## WHAT THE TASK REQUIRES
Write out only the lines from the top of the listing below through the one with "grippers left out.", exactly as they stand, while keeping pictures out of the copy.

## EXCERPTED DATA
---+---

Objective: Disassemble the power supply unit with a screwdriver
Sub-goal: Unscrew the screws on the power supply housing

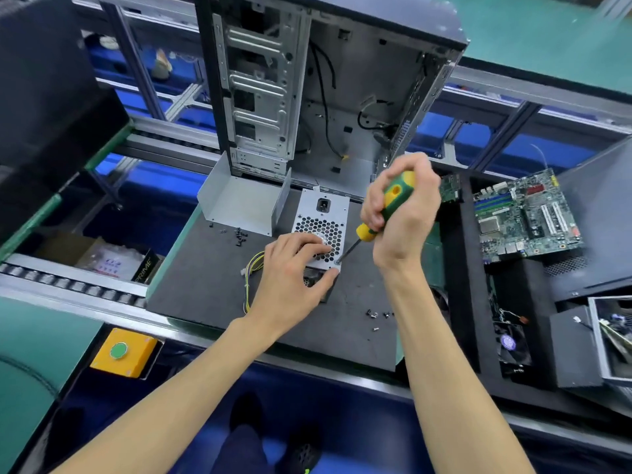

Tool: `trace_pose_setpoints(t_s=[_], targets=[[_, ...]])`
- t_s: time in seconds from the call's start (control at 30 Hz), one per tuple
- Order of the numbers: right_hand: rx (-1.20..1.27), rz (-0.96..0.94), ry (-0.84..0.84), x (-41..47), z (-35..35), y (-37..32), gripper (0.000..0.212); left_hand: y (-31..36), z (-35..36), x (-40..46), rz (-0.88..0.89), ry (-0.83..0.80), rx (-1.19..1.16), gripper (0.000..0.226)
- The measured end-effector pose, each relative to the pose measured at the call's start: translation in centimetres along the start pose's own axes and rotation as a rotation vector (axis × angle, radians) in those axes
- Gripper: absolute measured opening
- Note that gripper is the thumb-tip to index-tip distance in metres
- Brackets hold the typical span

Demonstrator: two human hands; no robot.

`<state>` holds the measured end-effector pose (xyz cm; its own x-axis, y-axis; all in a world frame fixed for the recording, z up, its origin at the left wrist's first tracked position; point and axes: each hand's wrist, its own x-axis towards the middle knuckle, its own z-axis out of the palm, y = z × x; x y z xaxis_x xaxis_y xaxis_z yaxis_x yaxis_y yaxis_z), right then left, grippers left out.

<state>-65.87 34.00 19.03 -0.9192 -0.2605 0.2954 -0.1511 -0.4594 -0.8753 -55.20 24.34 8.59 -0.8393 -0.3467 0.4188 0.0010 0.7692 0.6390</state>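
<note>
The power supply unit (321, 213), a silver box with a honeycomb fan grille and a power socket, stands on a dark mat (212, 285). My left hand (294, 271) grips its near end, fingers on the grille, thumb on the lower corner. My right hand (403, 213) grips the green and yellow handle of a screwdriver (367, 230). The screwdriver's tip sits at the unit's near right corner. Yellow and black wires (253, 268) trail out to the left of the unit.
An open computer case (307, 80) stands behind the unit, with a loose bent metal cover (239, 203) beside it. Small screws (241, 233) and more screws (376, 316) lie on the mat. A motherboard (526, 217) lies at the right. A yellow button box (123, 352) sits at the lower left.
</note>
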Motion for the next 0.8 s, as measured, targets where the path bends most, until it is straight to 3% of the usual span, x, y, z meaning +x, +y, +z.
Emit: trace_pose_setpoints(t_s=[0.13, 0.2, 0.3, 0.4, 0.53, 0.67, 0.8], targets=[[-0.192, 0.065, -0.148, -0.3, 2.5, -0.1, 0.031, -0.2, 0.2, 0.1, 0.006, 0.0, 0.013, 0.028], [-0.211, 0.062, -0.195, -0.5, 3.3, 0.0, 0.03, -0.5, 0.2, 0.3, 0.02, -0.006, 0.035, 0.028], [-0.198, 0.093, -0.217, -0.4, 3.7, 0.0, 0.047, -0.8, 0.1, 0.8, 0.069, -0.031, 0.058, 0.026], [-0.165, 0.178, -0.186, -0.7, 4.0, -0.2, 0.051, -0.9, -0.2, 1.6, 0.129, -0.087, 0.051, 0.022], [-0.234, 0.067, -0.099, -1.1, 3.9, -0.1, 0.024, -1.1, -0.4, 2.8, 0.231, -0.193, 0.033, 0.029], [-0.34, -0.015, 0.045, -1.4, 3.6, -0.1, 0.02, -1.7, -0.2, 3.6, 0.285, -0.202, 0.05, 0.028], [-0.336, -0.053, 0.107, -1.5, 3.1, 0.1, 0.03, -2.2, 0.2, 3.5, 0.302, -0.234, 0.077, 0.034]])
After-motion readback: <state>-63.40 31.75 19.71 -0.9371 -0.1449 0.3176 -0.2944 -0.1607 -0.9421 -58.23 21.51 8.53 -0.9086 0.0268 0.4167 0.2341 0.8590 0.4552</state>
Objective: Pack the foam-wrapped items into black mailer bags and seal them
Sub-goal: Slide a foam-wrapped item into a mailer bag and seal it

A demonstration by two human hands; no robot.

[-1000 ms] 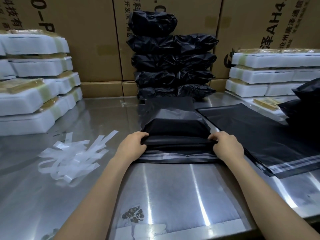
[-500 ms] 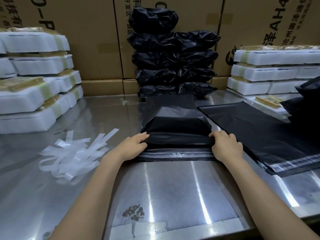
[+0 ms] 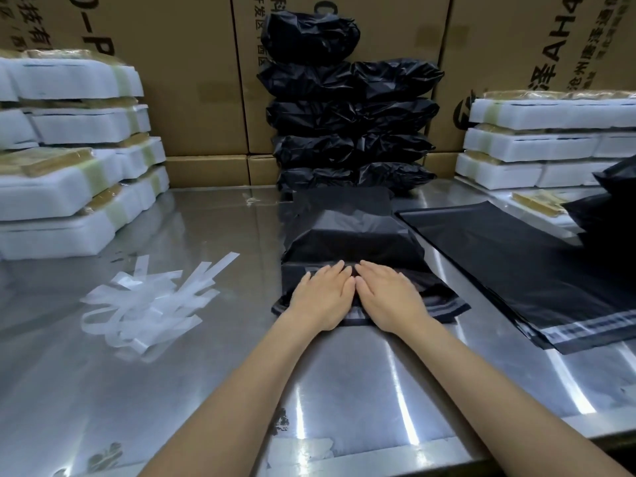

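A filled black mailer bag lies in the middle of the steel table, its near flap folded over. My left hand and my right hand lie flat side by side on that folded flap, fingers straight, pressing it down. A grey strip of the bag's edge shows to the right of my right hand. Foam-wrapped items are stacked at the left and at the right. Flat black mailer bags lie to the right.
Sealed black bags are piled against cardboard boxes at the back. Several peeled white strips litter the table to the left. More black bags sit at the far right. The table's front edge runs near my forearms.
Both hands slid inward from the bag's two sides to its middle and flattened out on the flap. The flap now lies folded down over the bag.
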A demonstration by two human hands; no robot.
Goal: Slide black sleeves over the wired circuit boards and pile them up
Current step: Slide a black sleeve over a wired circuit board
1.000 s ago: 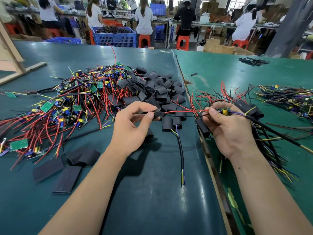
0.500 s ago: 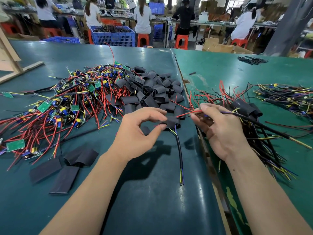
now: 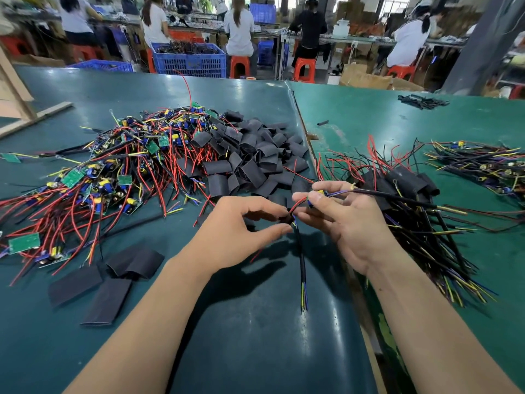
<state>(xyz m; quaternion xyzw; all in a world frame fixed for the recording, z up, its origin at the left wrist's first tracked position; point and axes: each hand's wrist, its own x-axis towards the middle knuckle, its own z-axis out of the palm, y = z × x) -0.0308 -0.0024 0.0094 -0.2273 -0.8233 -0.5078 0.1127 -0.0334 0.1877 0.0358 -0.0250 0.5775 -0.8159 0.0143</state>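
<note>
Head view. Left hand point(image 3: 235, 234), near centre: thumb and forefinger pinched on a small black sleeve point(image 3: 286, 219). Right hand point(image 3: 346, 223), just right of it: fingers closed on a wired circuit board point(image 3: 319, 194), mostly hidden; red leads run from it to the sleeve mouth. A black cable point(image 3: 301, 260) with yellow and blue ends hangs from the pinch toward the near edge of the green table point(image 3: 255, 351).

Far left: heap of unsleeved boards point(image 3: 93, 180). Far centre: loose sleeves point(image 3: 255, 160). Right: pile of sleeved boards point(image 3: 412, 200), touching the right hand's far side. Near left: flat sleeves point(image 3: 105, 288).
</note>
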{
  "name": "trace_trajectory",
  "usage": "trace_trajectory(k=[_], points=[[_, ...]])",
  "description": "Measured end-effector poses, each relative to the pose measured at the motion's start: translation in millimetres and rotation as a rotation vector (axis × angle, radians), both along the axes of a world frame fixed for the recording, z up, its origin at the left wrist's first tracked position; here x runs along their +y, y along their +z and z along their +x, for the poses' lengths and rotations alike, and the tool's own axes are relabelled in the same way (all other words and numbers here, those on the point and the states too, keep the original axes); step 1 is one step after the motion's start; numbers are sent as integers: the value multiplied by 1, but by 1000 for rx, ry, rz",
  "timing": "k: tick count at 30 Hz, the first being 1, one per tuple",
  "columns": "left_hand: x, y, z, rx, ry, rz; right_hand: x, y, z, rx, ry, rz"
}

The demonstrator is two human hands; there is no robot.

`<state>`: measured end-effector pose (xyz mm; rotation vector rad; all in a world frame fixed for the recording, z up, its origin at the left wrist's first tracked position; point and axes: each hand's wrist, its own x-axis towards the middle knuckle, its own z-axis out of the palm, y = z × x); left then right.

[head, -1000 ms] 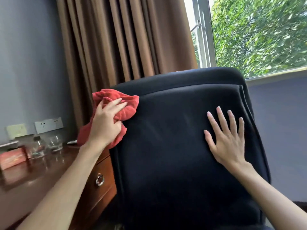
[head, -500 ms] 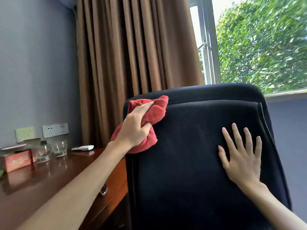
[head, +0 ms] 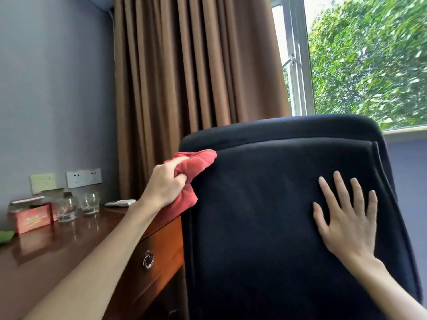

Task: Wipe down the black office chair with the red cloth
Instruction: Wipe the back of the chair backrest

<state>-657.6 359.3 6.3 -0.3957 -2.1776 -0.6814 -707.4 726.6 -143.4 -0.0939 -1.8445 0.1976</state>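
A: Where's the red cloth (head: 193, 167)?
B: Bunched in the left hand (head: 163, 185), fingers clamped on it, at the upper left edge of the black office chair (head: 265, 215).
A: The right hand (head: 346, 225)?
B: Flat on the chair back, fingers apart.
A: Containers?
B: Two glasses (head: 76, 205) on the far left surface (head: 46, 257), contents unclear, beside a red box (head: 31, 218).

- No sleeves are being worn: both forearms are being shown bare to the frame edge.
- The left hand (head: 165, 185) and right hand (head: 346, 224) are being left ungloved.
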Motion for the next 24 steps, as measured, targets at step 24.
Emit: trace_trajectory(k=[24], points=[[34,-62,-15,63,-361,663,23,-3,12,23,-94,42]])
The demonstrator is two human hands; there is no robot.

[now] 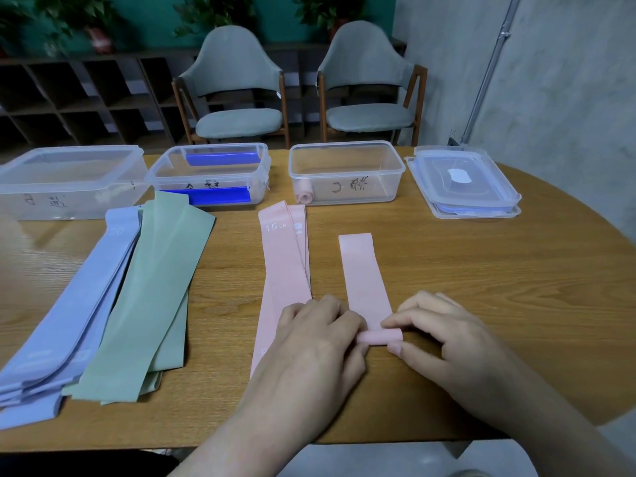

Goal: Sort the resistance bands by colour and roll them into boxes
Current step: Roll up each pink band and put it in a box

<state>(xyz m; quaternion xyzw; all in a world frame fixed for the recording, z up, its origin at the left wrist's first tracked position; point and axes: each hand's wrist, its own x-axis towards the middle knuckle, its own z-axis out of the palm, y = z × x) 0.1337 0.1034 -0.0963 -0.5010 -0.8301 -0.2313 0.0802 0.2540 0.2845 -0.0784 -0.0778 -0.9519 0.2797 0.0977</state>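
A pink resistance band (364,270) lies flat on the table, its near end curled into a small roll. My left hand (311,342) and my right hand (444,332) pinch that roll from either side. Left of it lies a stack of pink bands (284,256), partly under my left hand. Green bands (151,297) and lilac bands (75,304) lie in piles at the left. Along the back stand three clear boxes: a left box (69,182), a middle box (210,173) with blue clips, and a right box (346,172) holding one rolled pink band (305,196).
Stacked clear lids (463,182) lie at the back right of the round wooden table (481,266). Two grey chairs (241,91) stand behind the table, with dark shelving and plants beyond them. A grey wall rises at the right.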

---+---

## RESULT FOR THIS TASK
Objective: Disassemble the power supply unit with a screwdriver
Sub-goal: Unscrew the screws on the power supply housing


Tool: `trace_pose_setpoints(t_s=[_], targets=[[_, ...]])`
- t_s: time in seconds from the call's start (control at 30 Hz), one per tuple
- Order of the numbers: right_hand: rx (-1.20..1.27), rz (-0.96..0.94), ry (-0.84..0.84), x (-41..47), z (-35..35), y (-37..32), gripper (0.000..0.212); left_hand: y (-31..36), z (-35..36), x (-40..46), rz (-0.88..0.89), ry (-0.83..0.80), rx (-1.19..1.16), gripper (0.000..0.226)
- The measured end-effector pose, each relative to the pose measured at the call's start: translation in centimetres along the start pose's own axes and rotation as a rotation vector (axis × angle, radians) in those axes
- Gripper: absolute measured opening
- Note that gripper is the thumb-tip to index-tip distance in metres
- Brackets hold the typical span

Demonstrator: two human hands; no robot.

`<state>` holds the measured end-effector pose (xyz cm; its own x-axis, y-axis; all in a world frame fixed for the recording, z up, its origin at the left wrist's first tracked position; point and axes: each hand's wrist, its own x-axis towards the middle knuckle, its own z-axis out of the palm, y = z × x; x y z xaxis_x xaxis_y xaxis_z yaxis_x yaxis_y yaxis_z), right then left, grippers left out.

Besides this answer, nothing more is needed.